Just received a brand new Lelit Elizabeth. Filled it with water and fired it up. Temp reaches 95 and steam starts to come out of the steam wand. Can't find any way to turn that off. Steam knob on the right does nothing. Appears to just be spinning around its shaft without actually doing anything to regulate the steam. Any ideas?


----------



## DavecUK (Aug 6, 2013)

Pull the knob off, have a look, if it all looks fine, then see if you can fit it back on correctly and push it in all the way.


----------



## stevie6 (Feb 10, 2021)

Just did that. Pushed in fully. No luck. Still doesn't do anything. Just seems to be spinning.

When I let the machine cool down, and took the knob off, I could see there was a flat point on the shaft. Hole in the knob has square bottom. But also a small metal bar opposite. Seems to fit best with D part of shaft aligning with flat bit of knob, and the metal bar part contacting the circular part of the shaft. But shaft won't turn. Can't get it to turn manually with knob off. Not sure how much resistance this should have. Certainly can't turn it with my fingers. And don't want to try pliers.

I am assuming this is knackered and machine needs replaced.


----------



## MediumRoastSteam (Jul 7, 2015)

@stevie6 - Brand new machine. Contact the retailer. that's the best you can do.


----------



## DavecUK (Aug 6, 2013)

Take some photos and as the retailer. I'm sure you would know how to fit an appliance knob, it all sounds OK so presumably something else is going on if the knob is spinning freely and not closing the valve.


----------



## stevie6 (Feb 10, 2021)

Yes - the knob should really only go on one way to fit the profile of the D shaft and grip the flat bit.
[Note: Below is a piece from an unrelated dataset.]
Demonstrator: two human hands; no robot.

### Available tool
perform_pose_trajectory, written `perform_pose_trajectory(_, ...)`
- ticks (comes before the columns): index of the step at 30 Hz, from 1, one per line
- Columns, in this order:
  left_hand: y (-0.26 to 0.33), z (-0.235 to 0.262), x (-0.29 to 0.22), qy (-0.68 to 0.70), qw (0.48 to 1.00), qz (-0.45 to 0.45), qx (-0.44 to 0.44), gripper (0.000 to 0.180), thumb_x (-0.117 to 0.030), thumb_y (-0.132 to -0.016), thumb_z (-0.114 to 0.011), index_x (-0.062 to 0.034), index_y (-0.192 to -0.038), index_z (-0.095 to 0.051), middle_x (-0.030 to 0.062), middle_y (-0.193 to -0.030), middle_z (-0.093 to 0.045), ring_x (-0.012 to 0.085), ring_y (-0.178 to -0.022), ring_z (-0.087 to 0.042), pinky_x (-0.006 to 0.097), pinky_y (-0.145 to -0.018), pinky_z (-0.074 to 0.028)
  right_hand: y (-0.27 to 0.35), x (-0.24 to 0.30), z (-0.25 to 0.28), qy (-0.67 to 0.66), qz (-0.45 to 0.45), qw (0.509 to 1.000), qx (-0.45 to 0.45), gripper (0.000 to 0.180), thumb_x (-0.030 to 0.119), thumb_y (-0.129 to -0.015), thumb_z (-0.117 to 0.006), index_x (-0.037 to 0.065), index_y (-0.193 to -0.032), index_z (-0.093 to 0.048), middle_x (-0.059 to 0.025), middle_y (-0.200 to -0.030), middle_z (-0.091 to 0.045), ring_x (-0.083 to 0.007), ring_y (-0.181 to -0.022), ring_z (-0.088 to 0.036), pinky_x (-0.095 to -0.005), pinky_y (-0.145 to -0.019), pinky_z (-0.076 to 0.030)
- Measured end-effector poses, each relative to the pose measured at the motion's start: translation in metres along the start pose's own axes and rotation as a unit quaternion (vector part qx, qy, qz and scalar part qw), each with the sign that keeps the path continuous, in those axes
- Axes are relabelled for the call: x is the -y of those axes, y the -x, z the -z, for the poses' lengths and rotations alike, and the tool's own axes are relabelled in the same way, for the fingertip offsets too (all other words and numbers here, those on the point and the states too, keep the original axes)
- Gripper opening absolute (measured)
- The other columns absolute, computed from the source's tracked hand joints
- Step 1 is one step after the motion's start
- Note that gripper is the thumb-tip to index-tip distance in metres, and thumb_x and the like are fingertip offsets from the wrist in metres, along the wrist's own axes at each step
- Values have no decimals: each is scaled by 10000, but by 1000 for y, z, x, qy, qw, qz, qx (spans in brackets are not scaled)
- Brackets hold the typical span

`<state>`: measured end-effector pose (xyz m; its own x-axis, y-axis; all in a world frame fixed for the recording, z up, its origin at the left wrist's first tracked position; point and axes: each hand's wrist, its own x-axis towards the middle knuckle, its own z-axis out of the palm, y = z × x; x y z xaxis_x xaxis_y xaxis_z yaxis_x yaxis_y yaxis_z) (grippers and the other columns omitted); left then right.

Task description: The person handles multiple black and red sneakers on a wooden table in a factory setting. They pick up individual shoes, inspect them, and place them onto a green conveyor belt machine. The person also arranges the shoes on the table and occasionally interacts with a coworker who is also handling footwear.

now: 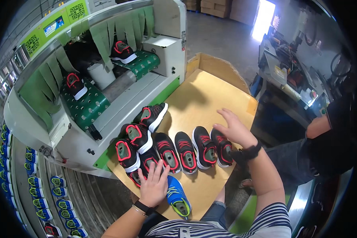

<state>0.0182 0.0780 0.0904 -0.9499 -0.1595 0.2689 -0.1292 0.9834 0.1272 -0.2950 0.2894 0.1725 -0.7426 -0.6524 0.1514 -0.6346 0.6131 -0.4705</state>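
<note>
Several black shoes with red trim and white soles stand on a brown cardboard sheet. My left hand lies with fingers outstretched over black shoes at the near left, partly covering a black shoe. Just right of it is a blue shoe with a lime-edged opening. Fingers apart, my right hand is over or beside the rightmost black shoe in a row; whether it touches is unclear. That row continues leftward with another black shoe. At the left, black shoes sit piled close together, including one shoe.
Left of the cardboard stands a machine with green strip curtains. Its green perforated belts carry black-red shoes. Racks with blue shoes are at the lower left. Another person stands at the right, near equipment.
</note>
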Motion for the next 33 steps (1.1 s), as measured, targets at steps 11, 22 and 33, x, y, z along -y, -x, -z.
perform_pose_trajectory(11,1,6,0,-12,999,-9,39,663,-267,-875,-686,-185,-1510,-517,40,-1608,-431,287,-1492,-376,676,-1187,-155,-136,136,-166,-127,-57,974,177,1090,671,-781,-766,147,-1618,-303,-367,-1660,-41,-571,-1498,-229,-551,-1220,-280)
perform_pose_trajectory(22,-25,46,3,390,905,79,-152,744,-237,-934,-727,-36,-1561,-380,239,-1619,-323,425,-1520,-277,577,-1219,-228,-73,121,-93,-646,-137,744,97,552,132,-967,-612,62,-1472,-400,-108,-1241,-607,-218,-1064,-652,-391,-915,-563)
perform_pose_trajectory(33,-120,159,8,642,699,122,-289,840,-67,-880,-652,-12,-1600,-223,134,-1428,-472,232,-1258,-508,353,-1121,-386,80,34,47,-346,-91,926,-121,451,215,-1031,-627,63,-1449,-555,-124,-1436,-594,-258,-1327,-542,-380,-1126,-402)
Have contacted the retailer. Assume they will get back to me tomorrow. Annoying - was looking forward to some coffee.

Thanks for your help.


----------



## stevie6 (Feb 10, 2021)

Managed to fix it. At least to the point of getting the steam to go off. Machine needed to really cool down completely - less expansion - before the knob fitted on correctly to the point where it does turn the shaft. Will try later to make sure it works OK when back up to temperature.


----------



## DavecUK (Aug 6, 2013)

The shaft of the knob actually partly goes inside the case when pushed in fully, yours might have caught the edge of the hole...just ease it about a Tad and make sure it's fully pushed in.


----------



## stevie6 (Feb 10, 2021)

Yes, I think that was the problem. Appears to work now correctly seated.
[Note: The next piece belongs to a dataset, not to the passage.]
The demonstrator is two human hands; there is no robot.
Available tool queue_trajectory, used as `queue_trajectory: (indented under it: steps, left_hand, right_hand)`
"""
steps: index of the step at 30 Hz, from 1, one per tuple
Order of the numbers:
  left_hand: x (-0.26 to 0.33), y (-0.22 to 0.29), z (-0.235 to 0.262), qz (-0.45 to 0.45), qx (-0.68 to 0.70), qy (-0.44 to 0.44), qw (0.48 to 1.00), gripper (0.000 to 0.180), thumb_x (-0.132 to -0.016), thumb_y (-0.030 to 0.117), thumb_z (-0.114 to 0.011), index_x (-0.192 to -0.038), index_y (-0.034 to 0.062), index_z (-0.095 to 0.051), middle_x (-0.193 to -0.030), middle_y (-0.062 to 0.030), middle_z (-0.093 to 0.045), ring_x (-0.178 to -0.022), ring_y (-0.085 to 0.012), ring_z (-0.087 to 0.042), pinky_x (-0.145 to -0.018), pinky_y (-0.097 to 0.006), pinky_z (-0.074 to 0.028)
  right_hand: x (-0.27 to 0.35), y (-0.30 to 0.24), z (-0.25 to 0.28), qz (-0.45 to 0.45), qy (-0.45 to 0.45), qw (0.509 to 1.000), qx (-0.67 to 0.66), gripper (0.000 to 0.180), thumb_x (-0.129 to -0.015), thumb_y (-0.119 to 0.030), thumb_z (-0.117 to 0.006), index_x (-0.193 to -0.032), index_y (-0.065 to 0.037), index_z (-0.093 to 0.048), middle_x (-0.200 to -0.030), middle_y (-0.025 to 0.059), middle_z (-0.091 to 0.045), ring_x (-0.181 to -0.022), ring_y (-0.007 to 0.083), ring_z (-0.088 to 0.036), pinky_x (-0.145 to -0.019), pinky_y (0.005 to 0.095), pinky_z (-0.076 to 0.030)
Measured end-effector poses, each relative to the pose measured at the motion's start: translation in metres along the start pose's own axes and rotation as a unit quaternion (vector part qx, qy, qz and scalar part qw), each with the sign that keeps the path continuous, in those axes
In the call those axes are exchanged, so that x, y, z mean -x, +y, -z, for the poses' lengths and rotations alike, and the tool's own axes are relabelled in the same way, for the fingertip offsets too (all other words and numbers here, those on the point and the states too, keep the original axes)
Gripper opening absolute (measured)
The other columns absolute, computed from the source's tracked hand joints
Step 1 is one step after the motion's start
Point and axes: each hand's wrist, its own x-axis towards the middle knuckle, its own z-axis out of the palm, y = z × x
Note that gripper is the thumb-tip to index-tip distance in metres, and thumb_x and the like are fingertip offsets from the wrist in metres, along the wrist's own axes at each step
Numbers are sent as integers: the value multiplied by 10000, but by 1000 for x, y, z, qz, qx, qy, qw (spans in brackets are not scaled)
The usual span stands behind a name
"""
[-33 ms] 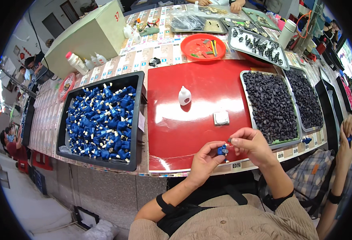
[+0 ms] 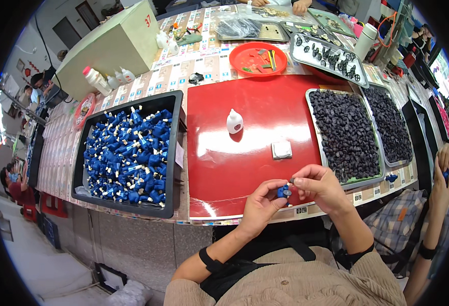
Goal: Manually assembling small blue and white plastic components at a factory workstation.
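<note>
- Here's the blue piece point(image 2: 284, 192), small and pale-tipped, up over the near edge of the red mat point(image 2: 250, 176), with a greyish round patch facing the camera.
- The left hand point(image 2: 258, 205) has it pinched between thumb and fingers, clamped at its left side, leaving the other side open to work on.
- And in comes the right hand point(image 2: 322, 187), thumb and finger closed on a tiny dark piece point(image 2: 292, 180), held right by the blue one's upper end; whether the two touch, I can't tell from here.
- Hands close together, then, each with its own load. For good work, I'd say, keep the left pinch firm and let the right fingertips do the fine moving.
- A sound habit here: turn the dark piece to suit before pressing, then push straight and gently; a skewed push could make it slip or pop loose.
- Resting the wrists near the table edge would probably steady things, and working over the mat means a dropped piece should be easy to spot.
- Out on the mat, a white squeeze bottle point(image 2: 234, 123) stands upright, with a small whitish block point(image 2: 281, 149) nearer the hands.
- Off left, a black bin point(image 2: 173, 163) heaped with blue pieces point(image 2: 127, 158); off right, a tray point(image 2: 317, 122) full of dark pieces point(image 2: 348, 137), both within easy reach.
</note>
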Motion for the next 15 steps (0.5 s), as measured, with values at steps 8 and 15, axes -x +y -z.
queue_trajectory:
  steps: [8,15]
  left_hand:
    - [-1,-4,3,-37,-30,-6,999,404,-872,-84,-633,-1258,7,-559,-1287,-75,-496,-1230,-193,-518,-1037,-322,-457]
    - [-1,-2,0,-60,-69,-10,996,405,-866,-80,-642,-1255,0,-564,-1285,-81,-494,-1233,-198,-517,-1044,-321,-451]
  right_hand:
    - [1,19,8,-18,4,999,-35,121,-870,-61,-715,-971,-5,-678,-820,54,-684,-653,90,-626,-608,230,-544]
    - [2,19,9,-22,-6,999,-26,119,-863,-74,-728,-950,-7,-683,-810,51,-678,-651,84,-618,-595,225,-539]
Just need to work out how to work the rest of it. Your video very useful.


----------



## Priscilla (Mar 31, 2021)

My steam knob has just done the same thing! I've only had the machine 5 weeks and this morning I made a coffee, turned the steam on and it wouldn't turn off. Perhaps it is a problem with the Elizabeth, has anyone else experienced it? The knob does feel rather flimsy compared to the rest of the machine. I'm contacting the retailer on Monday hopefully they will be able to sort it out for me although I'll be sad to post it back for a repair as it makes great coffee


----------



## DavecUK (Aug 6, 2013)

Priscilla said:


> My steam knob has just done the same thing! I've only had the machine 5 weeks and this morning I made a coffee, turned the steam on and it wouldn't turn off. Perhaps it is a problem with the Elizabeth, has anyone else experienced it? The knob does feel rather flimsy compared to the rest of the machine. I'm contacting the retailer on Monday hopefully they will be able to sort it out for me although I'll be sad to post it back for a repair as it makes great coffee


 Is the knob fully pushed in, the shaft of the knob must actually go inside the hole of the case, not level with it.


----------



## Priscilla (Mar 31, 2021)

Thanks @DaveC that's really helpful. I've had a go at shoving it back on, but it won't budge. I've measured the inside of the knob and compared this with the length of shank available and I think it's all the way in, it's just not gripping tight enough to get enough purchase to turn it (or it's jammed). Looking at the pictures it's not on as far as yours is! Do you know of a different knob I could purchase that would fit? Is it a standard size?


----------



## DavecUK (Aug 6, 2013)

@Priscilla That looks OK. Might be worth pulling the knob off and closing the valve (freeing it up) with pliers...in case it was just opened too hard? Long nosed pliers if you have them.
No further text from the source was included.